Medievalism, then, becomes a manner of grasping time: firmly lifting the dying present into the immortal past at time’s narrowest point, on the traumatic edge of hunger strike to the death. The medievalist commemoration of Irish republican hunger strikers highlights the potential of this specific form of protest, so closely bound in measured time, to transcend it, reshape it, while still remaining painfully tethered to the concrete reality of lived, consumed, lost and mourned life. The encounter and reciprocal alteration of the limited time of hunger strike and the vast time of medievalism makes visible, as it attempts to solve, the enduring knot of the armed republican vision of the Irish nation: at once claimed as burningly existing in the past, urgently present in the bodies of the republican dead, and transcendentally at hand in a future yet to come. By occupying the short, painful, immediate time of hunger strike, republicans succeed in reaching for and claiming the ‘eight hundred years’ of ‘Ireland’s strife,’ embodying it, and projecting themselves into a future yet to come.

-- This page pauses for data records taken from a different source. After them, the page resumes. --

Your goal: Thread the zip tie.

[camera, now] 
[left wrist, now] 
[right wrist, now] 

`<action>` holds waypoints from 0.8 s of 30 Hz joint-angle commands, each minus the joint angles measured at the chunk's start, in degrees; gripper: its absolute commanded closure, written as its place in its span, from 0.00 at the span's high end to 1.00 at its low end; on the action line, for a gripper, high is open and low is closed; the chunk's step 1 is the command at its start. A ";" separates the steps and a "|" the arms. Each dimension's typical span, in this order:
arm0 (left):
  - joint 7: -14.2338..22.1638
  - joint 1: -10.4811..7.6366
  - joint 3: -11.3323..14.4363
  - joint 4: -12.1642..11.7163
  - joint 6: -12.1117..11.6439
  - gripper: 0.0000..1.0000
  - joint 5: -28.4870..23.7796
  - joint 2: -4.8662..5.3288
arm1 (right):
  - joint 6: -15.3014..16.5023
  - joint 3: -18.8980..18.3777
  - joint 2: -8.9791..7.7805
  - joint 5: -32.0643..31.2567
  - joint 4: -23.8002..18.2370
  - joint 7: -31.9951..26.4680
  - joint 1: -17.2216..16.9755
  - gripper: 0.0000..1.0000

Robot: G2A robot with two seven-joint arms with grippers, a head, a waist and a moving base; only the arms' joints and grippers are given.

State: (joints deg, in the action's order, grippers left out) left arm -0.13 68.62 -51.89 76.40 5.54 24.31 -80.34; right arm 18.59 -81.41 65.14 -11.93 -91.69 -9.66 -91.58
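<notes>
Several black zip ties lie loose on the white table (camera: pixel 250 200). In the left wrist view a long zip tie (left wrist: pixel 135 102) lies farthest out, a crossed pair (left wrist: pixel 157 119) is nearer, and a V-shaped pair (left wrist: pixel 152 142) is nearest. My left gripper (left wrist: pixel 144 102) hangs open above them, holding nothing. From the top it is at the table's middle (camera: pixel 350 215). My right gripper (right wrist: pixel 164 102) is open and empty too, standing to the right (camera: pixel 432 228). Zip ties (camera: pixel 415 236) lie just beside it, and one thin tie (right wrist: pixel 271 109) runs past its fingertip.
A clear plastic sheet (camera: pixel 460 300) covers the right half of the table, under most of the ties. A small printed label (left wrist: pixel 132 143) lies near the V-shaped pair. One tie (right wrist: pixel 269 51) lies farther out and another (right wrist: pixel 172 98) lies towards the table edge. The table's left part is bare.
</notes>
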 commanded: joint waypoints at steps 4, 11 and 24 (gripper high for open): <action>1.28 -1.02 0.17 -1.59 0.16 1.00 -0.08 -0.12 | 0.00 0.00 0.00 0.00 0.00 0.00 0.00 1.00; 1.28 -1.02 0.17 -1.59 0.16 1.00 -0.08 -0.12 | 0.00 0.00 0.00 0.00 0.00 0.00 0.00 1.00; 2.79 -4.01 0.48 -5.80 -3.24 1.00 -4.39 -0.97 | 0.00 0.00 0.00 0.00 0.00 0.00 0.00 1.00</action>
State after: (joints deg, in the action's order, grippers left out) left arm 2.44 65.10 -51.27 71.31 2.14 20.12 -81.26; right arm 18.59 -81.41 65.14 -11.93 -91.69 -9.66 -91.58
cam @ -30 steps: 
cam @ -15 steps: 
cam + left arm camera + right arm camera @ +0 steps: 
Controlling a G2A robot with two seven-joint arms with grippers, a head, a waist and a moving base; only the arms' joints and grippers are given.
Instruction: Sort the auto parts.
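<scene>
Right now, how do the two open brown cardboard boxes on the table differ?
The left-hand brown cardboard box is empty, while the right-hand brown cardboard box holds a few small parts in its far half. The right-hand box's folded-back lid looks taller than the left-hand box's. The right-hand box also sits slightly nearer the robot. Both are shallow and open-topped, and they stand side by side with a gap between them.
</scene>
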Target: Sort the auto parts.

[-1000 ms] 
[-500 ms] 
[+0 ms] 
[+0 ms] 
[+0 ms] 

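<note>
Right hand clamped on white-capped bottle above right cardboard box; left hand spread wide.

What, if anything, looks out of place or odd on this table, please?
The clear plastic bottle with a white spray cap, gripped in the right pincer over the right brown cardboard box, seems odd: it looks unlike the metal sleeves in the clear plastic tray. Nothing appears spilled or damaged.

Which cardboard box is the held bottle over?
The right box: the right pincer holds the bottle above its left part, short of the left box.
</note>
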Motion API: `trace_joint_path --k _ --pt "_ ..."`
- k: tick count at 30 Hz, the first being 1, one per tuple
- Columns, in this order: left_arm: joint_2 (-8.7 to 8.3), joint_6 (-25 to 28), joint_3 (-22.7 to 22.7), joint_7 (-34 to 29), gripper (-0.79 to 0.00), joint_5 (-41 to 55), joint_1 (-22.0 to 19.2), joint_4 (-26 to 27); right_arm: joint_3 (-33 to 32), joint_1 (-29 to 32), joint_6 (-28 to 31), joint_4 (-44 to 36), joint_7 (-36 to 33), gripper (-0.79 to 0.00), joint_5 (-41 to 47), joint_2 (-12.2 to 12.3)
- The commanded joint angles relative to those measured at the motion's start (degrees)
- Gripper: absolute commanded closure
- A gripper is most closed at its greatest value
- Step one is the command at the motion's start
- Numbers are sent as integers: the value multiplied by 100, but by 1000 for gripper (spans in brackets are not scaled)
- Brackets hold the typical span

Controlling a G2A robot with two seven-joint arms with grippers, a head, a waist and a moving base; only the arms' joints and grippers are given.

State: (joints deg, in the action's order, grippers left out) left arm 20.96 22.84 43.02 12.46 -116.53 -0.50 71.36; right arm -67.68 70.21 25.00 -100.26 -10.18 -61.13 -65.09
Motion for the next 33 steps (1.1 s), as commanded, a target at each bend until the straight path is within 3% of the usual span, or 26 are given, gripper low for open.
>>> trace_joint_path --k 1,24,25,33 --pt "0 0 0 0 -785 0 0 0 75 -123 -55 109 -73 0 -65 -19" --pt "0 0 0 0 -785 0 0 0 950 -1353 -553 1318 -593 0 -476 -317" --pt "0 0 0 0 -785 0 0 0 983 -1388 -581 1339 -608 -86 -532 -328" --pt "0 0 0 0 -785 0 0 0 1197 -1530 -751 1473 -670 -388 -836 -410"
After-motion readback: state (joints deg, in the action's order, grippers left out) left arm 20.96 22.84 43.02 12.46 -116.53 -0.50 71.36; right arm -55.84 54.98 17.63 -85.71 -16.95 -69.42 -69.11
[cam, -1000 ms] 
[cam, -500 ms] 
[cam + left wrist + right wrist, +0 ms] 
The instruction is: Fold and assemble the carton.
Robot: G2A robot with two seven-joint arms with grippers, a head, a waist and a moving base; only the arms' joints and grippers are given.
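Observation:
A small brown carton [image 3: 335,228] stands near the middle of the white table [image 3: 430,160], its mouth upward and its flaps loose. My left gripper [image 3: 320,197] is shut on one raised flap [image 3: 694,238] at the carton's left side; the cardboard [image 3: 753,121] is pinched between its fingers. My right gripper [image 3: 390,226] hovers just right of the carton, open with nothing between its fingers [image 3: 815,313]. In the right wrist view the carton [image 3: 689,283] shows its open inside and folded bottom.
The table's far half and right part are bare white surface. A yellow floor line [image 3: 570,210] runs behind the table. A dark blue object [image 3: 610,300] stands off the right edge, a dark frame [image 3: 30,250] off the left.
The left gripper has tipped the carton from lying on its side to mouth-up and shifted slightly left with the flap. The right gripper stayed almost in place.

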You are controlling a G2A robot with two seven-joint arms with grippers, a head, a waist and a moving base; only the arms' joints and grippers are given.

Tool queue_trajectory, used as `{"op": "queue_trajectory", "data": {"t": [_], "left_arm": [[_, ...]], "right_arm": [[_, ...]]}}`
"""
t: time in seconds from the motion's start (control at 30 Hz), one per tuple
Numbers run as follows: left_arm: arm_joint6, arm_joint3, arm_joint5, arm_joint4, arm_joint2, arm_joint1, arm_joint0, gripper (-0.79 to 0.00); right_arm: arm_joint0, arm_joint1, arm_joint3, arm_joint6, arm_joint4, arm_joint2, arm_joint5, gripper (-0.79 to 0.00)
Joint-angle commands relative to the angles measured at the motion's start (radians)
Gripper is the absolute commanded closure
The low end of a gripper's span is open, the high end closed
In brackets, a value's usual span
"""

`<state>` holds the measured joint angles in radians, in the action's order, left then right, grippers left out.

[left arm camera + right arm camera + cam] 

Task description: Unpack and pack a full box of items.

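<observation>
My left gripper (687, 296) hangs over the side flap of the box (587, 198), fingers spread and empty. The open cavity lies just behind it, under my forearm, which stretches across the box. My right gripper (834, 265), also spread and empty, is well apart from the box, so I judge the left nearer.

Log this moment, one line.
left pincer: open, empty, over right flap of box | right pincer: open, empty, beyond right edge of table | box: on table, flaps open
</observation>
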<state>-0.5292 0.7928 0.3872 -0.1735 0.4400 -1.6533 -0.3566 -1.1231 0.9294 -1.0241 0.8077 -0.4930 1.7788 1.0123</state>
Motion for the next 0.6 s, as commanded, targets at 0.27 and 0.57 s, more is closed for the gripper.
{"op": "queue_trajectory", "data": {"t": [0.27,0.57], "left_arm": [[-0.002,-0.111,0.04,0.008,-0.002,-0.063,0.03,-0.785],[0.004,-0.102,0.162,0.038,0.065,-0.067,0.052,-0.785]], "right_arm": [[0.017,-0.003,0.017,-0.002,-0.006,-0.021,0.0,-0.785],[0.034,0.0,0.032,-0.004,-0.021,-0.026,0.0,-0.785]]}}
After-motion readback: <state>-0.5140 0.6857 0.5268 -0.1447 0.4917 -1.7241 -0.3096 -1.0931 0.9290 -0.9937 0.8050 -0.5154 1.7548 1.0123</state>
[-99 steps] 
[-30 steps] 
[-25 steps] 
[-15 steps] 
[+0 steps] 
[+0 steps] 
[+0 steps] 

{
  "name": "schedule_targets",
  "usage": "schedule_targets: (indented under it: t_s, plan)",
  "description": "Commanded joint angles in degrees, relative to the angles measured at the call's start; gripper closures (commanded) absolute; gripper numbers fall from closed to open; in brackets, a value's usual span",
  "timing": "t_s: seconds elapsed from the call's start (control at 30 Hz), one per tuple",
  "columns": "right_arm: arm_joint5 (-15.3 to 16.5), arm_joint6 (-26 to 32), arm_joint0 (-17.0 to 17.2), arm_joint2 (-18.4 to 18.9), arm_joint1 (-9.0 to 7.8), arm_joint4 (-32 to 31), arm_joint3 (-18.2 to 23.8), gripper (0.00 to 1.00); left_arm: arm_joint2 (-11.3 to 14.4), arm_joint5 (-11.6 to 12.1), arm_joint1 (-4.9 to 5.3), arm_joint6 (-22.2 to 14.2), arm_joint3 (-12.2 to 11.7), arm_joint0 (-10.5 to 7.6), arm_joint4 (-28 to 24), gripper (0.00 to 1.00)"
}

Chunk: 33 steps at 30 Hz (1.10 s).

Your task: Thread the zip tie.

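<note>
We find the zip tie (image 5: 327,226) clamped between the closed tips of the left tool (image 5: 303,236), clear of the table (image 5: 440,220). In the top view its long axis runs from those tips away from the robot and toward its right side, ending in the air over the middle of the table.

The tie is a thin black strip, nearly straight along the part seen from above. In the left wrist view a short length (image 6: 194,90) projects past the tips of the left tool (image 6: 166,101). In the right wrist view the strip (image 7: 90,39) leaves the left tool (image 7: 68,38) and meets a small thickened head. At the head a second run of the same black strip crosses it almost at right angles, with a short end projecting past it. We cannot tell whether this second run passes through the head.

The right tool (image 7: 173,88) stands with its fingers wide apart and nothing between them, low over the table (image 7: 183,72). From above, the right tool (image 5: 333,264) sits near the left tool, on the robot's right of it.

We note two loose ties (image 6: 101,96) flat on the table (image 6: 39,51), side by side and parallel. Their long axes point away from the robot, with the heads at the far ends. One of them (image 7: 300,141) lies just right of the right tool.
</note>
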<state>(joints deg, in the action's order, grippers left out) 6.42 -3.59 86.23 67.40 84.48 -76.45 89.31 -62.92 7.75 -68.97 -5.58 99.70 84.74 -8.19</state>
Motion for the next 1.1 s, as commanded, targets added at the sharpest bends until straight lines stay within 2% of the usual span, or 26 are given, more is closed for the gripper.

It is significant, as explored through the first part of this essay, that this claim is visible to outsiders, even if they do not wish to substantiate it: both O’Malley and Heaney recognised the compelling medievalism of republican practice, even if they did not endorse it. Republicans themselves, as shown by their disregard for Yeats, could choose which medievalism to embrace, and, given the abundant nature of non-medievalist republican commemorations, which to eschew. But where medievalism is embraced, this essay has shown, it becomes both complex and enmeshing: fruit of the painful intersection of personal and familial life, political and historical struggle. Through it, and the self-evidently successful appeal to the medievalist imagination, republicanism can succeed in a moment of blinding, illuminating asynchrony: the collapse of present, past, and transcendental time, in one proprietary and compelling stake on the history, and the identity, of the nation. As Pádraic Pearse had written, and Devenny and Lyons included in their mural vision: ‘mise Éire.’ ‘I am Ireland.’